**Work order**
Filter out every line below that lacks "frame", and copy the rest.

-=-=-=-=-

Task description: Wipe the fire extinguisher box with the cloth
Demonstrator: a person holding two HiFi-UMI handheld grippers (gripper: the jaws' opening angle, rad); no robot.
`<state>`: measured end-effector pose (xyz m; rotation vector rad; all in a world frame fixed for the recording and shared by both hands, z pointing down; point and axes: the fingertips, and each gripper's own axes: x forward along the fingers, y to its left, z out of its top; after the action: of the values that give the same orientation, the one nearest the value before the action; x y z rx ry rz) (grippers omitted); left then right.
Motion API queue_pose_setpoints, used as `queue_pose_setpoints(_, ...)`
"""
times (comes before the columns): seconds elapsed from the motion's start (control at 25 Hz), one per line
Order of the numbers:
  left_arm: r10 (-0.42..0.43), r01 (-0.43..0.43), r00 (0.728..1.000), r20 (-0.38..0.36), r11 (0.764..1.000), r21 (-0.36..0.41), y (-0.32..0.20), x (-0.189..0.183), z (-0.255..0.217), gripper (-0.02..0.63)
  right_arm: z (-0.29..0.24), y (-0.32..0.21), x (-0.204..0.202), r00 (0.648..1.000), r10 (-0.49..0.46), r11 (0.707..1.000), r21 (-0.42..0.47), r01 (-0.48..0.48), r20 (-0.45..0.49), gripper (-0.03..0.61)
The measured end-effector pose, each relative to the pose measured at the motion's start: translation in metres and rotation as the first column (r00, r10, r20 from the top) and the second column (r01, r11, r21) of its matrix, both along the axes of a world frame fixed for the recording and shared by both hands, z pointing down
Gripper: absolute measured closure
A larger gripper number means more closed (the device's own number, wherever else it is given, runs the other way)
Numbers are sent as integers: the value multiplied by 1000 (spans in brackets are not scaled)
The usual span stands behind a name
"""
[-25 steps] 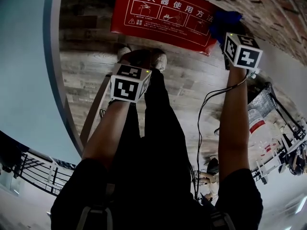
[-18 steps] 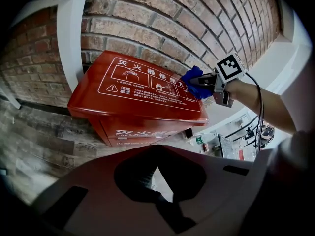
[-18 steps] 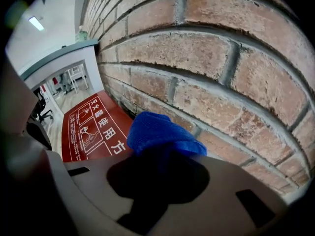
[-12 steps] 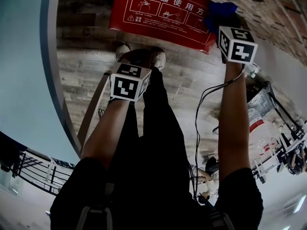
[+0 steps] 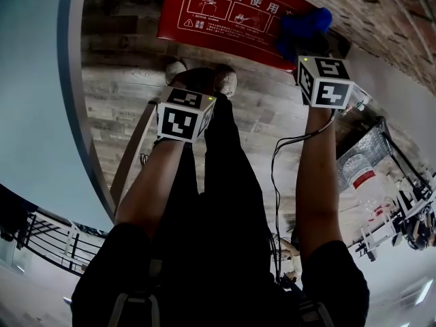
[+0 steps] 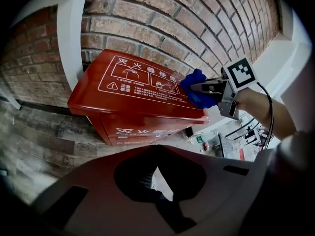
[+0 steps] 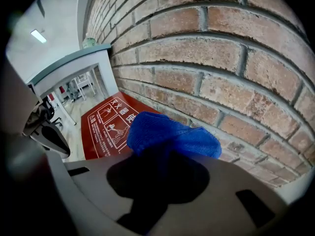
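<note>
The red fire extinguisher box (image 5: 231,12) stands against the brick wall, its lid printed with white instructions (image 6: 138,85). My right gripper (image 5: 303,46) is shut on a bunched blue cloth (image 5: 304,24) that rests on the right end of the lid. From the left gripper view, the cloth (image 6: 196,91) and right gripper (image 6: 205,88) sit over the lid's right edge. The cloth (image 7: 170,134) fills the right gripper's jaws. My left gripper (image 5: 184,114) hangs lower, away from the box, over the person's legs; its dark jaws (image 6: 156,173) meet with nothing between them.
Brick wall (image 7: 221,58) runs behind the box. A white pillar (image 5: 34,114) stands at the left. Grey wood floor (image 5: 122,94) lies below, with the person's shoes (image 5: 227,82) close to the box. A cable (image 5: 278,176) hangs from the right arm. A wire rack with bottles (image 5: 361,172) is at the right.
My right gripper has slid the blue cloth leftward along the right end of the lid. The left gripper has stayed where it was.
</note>
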<state>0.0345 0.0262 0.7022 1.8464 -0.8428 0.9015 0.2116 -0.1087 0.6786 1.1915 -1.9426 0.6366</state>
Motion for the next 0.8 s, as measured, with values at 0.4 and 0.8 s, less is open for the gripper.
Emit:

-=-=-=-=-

**Answer to the problem**
`<state>`: measured end-effector pose (xyz m; rotation vector rad; all in a world frame fixed for the recording and shared by both hands, z pointing down; point and axes: the fingertips, and each gripper's own axes: x forward along the fingers, y to its left, z out of its top; after the action: of the values that give the same orientation, the one nearest the value before the action; x y z rx ry rz) (grippers omitted); left then right.
The measured end-effector pose, each relative to the pose measured at the motion's start: translation in metres and rotation as the first column (r00, r10, r20 from the top) and the second column (r01, r11, r21) of its matrix, both along the axes of a world frame fixed for the recording and shared by both hands, z pointing down

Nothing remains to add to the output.